◆ **Work order**
After going through the data below, state how many lines contain "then", and nothing else.
━━━ Source material ━━━
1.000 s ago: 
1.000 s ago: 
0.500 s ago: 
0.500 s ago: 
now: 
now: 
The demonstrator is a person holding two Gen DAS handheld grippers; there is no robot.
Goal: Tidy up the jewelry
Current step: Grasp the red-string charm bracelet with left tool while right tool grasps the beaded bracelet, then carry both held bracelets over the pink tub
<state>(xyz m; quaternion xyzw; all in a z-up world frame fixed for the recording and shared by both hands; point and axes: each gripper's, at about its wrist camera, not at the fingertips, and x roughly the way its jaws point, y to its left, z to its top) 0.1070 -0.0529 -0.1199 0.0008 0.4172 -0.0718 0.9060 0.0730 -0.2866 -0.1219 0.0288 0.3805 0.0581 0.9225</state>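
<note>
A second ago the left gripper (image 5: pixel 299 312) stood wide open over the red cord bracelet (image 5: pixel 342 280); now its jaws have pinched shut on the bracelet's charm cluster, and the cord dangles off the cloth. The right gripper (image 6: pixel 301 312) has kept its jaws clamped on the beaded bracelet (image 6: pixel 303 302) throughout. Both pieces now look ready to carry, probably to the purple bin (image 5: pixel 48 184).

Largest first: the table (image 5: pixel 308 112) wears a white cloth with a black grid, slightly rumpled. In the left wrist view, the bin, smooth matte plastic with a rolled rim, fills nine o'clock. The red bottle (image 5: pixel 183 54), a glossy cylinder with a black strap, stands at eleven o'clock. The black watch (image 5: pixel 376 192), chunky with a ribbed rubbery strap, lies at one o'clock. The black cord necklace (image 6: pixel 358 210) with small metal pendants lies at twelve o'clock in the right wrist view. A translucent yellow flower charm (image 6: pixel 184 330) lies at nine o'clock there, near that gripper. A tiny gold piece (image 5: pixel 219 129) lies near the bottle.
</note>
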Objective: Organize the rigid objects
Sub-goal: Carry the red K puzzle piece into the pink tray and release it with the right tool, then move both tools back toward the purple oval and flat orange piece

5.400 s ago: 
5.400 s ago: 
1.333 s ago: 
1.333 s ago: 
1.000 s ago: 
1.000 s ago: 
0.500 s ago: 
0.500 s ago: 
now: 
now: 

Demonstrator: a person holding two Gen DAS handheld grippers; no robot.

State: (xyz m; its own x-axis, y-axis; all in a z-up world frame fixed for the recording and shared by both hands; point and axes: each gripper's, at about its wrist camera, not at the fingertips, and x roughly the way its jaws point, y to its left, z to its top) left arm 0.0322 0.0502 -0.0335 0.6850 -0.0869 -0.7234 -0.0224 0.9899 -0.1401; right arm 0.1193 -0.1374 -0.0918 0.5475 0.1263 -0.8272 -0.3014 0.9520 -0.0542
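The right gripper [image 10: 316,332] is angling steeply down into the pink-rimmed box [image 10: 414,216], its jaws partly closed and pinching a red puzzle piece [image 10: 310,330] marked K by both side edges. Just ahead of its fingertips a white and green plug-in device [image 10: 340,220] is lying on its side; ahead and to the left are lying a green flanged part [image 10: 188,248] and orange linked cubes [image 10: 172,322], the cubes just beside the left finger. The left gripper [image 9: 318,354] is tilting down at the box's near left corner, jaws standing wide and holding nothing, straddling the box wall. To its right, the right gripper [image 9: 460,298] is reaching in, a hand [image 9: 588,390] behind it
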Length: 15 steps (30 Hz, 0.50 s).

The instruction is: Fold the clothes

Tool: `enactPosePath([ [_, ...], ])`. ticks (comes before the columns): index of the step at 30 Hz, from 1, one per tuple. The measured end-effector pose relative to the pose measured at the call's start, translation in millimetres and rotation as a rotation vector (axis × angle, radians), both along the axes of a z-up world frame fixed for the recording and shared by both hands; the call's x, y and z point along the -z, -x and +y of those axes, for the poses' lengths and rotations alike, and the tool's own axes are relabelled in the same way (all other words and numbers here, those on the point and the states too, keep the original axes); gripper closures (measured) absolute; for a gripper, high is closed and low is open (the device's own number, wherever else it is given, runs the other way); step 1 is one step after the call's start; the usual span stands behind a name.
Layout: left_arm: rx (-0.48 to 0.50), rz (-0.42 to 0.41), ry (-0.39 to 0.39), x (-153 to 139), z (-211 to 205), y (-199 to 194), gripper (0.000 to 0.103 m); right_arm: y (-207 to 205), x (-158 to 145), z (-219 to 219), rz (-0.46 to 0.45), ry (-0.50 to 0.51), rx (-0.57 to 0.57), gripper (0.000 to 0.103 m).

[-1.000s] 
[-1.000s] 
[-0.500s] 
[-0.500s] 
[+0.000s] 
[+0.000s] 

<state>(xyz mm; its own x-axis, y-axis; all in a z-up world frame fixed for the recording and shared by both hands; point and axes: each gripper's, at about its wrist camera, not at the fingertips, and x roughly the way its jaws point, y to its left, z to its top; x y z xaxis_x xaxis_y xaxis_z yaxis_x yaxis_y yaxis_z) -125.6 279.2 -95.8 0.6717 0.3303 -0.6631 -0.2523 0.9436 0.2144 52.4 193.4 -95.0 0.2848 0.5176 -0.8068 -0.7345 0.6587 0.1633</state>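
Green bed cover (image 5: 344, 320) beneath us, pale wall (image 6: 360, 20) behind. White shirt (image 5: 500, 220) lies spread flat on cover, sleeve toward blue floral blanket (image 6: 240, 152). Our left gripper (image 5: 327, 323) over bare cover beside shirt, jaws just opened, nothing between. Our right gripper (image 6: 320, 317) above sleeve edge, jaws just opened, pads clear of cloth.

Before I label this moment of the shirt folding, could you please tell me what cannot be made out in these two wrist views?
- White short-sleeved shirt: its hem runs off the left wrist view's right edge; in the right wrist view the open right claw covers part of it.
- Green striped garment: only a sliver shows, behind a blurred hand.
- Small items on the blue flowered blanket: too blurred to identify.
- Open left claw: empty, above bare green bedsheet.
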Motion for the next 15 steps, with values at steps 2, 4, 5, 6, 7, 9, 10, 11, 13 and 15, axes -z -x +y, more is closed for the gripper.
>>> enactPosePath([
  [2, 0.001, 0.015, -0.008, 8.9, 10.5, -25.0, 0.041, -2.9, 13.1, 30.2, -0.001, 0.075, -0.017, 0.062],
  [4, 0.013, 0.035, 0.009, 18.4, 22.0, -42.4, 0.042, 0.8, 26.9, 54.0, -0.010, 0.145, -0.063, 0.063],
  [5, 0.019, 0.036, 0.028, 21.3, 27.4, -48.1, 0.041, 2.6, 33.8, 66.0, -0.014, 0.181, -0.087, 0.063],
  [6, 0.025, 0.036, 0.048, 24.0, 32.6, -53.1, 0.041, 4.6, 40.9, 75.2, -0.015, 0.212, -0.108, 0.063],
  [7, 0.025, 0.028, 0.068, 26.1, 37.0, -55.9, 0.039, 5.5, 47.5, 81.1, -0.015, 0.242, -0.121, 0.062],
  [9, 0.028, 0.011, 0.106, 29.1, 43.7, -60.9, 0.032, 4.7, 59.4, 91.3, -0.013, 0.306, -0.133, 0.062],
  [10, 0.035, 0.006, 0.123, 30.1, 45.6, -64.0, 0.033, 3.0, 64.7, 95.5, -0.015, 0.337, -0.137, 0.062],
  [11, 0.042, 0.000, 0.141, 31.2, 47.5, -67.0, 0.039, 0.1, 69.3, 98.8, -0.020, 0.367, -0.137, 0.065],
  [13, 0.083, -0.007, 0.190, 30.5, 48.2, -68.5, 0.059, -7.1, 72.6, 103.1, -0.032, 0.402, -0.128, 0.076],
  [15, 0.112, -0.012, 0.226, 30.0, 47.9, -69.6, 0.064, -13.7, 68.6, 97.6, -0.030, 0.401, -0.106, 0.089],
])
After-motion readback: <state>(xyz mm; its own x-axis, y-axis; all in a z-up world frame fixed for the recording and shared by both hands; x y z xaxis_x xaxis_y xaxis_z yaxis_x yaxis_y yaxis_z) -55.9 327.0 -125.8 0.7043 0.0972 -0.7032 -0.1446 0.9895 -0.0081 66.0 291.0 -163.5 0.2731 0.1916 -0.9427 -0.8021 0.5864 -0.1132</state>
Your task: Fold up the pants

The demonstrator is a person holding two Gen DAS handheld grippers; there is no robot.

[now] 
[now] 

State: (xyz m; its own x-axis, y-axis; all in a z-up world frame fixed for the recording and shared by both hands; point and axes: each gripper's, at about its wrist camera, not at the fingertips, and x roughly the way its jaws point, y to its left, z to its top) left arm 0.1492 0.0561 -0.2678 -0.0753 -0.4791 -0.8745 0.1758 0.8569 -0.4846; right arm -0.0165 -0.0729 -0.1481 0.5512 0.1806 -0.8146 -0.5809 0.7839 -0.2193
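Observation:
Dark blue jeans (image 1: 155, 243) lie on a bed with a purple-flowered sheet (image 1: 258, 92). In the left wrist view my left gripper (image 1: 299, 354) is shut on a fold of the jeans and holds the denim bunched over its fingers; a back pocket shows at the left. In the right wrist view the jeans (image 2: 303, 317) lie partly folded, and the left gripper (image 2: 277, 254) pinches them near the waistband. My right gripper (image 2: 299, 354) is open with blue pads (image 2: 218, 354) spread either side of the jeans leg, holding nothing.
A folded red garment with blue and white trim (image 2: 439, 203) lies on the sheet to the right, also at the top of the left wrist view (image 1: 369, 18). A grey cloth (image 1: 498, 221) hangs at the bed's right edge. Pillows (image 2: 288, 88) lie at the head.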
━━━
◆ **Finished task**
2